§ PROMPT
Take the line containing "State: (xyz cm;" and every line after it to the end of the data, and write them out exactly as they appear.

☆ ☆ ☆

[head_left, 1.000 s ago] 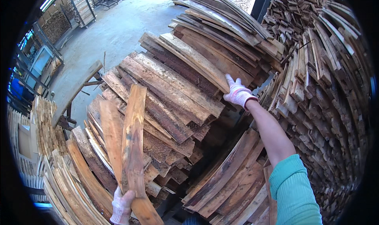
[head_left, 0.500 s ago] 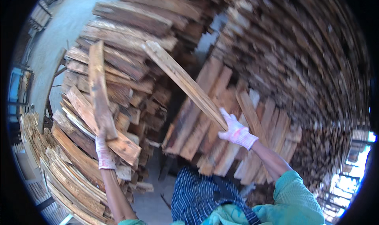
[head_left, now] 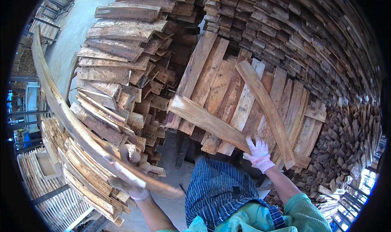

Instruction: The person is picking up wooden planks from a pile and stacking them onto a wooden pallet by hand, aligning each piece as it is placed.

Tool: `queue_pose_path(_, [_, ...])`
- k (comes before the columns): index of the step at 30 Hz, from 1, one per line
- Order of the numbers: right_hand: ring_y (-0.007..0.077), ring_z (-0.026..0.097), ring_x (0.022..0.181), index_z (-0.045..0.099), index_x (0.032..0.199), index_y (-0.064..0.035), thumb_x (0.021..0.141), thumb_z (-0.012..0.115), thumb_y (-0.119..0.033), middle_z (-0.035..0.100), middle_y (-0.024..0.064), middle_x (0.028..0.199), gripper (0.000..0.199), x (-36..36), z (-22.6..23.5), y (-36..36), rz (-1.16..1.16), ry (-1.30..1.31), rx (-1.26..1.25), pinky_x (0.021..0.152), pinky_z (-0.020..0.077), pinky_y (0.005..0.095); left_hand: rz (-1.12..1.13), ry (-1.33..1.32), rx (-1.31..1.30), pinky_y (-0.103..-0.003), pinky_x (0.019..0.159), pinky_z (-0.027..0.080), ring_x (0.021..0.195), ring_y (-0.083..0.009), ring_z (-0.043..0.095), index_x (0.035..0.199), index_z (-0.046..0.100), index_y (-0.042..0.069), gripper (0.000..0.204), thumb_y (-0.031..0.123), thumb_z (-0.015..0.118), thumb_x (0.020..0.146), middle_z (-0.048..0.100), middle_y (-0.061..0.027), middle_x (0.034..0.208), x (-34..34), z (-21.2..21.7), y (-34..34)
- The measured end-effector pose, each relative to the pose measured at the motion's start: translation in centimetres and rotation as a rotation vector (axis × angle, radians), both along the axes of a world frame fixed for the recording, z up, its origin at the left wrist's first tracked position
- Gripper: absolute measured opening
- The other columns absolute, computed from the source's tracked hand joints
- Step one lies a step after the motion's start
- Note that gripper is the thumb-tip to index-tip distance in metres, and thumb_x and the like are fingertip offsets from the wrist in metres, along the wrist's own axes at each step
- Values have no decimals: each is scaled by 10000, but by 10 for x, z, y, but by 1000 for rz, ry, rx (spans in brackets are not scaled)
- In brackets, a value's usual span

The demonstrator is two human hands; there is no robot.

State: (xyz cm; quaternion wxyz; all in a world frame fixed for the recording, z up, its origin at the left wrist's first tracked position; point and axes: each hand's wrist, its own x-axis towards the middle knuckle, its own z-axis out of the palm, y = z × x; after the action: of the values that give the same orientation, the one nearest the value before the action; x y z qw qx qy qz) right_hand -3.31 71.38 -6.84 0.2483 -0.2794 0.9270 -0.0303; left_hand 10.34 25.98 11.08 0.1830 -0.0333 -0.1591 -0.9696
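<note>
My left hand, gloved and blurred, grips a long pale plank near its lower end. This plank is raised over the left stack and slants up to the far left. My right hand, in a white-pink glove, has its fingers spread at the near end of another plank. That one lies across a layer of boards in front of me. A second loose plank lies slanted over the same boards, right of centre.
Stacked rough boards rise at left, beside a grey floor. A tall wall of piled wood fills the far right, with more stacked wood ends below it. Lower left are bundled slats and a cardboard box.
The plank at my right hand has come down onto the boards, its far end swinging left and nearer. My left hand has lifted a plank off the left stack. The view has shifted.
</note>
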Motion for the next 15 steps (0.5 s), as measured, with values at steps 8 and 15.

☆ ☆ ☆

§ RESPONSE TO THE EXERCISE
State: (xyz cm; quaternion wxyz; all in a world frame fixed for the recording, z up, its origin at the left wrist's first tracked position; point and axes: each hand's wrist, its own x-axis towards the middle knuckle, its own z-axis out of the palm, y = z × x; after the action: of the values that give the same orientation, the one nearest the value before the action; x y z qw qx qy qz) right_hand -3.31 71.38 -6.84 0.2483 -0.2794 0.9270 -0.0303; left_hand 10.34 25.98 11.08 0.1830 -0.0333 -0.1591 -0.9696
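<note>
My left hand, gloved and blurred, grips a long pale plank near its lower end. This plank is raised over the left stack and slants up to the far left. My right hand, in a white-pink glove, has its fingers spread at the near end of another plank. That one lies across a layer of boards in front of me. A second loose plank lies slanted over the same boards, right of centre.
Stacked rough boards rise at left, beside a grey floor. A tall wall of piled wood fills the far right, with more stacked wood ends below it. Lower left are bundled slats and a cardboard box.
The plank at my right hand has come down onto the boards, its far end swinging left and nearer. My left hand has lifted a plank off the left stack. The view has shifted.
</note>
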Motion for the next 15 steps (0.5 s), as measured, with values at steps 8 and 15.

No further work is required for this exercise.